Mamelak et al. reported a case of choriocarcinoma brain metastasis in a patient in her 30th week of pregnancy [3]. The patient was treated with surgical removal of the brain metastasis and a cesarean section. We also performed caesarean section and craniotomy, hematoma clearance, and decompression simultaneously in our patient, and surgically removed a significant mass of brain metastasis. It was noted in our patient that when the brain mass grows progressively, neurological symptoms deteriorate promptly.

Chemotherapy offersa cure to 80% of choriocarcinoma metastases, even those to the lung, brain, or other any body part [4]. One case report showed that a patient with metastatic choriocarcinoma treated with EMACO chemotherapy achieved satisfactory clinical prognosis [5]. Yu et al. reported a case of patient with metastatic choriocarcinoma who required combination chemotherapy as EP/EMA (toposide, methotrexate, and dactinomycin) [6]. Mamelak et al. reported a case of brain metastatic choriocarcinoma that was treated with brain radiotherapy and chemotherapy within 1 week after surgery [3]. Brain metastatic choriocarcinoma requires multidrug combined therapy, including craniotomy, whole brain radiotherapy, and EP-EMA or EMA-CO chemotherapy [7]. However, the effectiveness of radiotherapy is still debatable. In our case, the patient was very satisfied with her recovery on the EP and EMACO regimens.

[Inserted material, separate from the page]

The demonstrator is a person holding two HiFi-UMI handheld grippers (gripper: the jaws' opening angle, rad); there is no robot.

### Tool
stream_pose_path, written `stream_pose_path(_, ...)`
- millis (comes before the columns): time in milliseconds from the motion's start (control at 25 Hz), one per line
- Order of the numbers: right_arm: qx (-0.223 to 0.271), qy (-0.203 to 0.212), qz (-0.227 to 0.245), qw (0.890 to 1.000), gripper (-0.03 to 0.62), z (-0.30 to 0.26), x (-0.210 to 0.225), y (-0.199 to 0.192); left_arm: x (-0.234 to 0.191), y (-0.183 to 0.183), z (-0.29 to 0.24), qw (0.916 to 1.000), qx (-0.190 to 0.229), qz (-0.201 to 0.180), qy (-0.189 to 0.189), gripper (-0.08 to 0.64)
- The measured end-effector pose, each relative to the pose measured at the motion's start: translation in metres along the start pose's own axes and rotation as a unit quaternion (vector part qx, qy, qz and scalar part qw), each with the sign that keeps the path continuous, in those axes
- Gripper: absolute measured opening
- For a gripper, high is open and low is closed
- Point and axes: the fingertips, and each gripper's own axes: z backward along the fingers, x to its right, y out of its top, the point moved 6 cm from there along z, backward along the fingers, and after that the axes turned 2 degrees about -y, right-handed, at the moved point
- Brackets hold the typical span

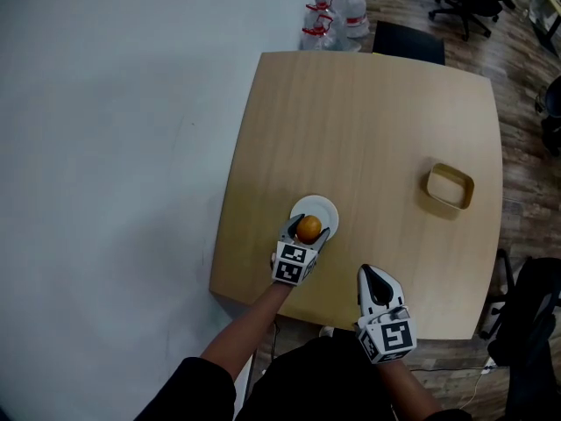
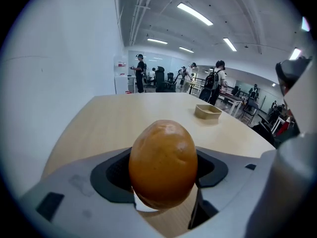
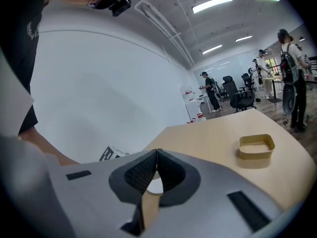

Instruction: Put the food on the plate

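A brown egg-shaped bun [image 2: 162, 162] [image 1: 308, 227] is clamped between the jaws of my left gripper [image 1: 308, 230], which is shut on it. The bun hangs over the near part of a small white plate [image 1: 321, 209] on the wooden table [image 1: 368, 121]; a sliver of the plate [image 2: 143, 206] shows under the bun. I cannot tell whether the bun touches the plate. My right gripper [image 1: 377, 281] [image 3: 156, 155] is to the right, near the table's front edge, shut with nothing between its pads.
A shallow tan square tray [image 1: 450, 187] [image 3: 256, 147] [image 2: 208, 111] sits at the table's right side. Water bottles [image 1: 336, 16] stand on the floor beyond the far edge, next to a black chair [image 1: 408, 41]. Several people stand far off in the room.
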Motion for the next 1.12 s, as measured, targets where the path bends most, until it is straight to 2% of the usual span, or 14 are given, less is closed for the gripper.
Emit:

We searched PUBMED and Web of Knowledge for studies on intrauterine pregnancy associated with brain metastatic choriocarcinoma. We found that choriocarcinoma brain metastasis presented between 28 and 32 weeks of pregnancy [3, 6, 8, 9]. Lorna et al. [8] reported a case of metastatic choriocarcinoma in which the initial CT of the brain was negative for any lesions in the 20th week of intrauterine pregnancy. The patient developed intracranial metastases after the induction of labor at 32 weeks of gestation. The time to development of brain metastasis was unknown.

Conclusions

Gestational choriocarcinoma in a third trimester pregnancy is rare, but metastatic lesions are numerous. If an intracranial mass or bilateral pulmonary nodules are found in a pregnant woman, especially during the third trimester, metastatic choriocarcinoma should be considered.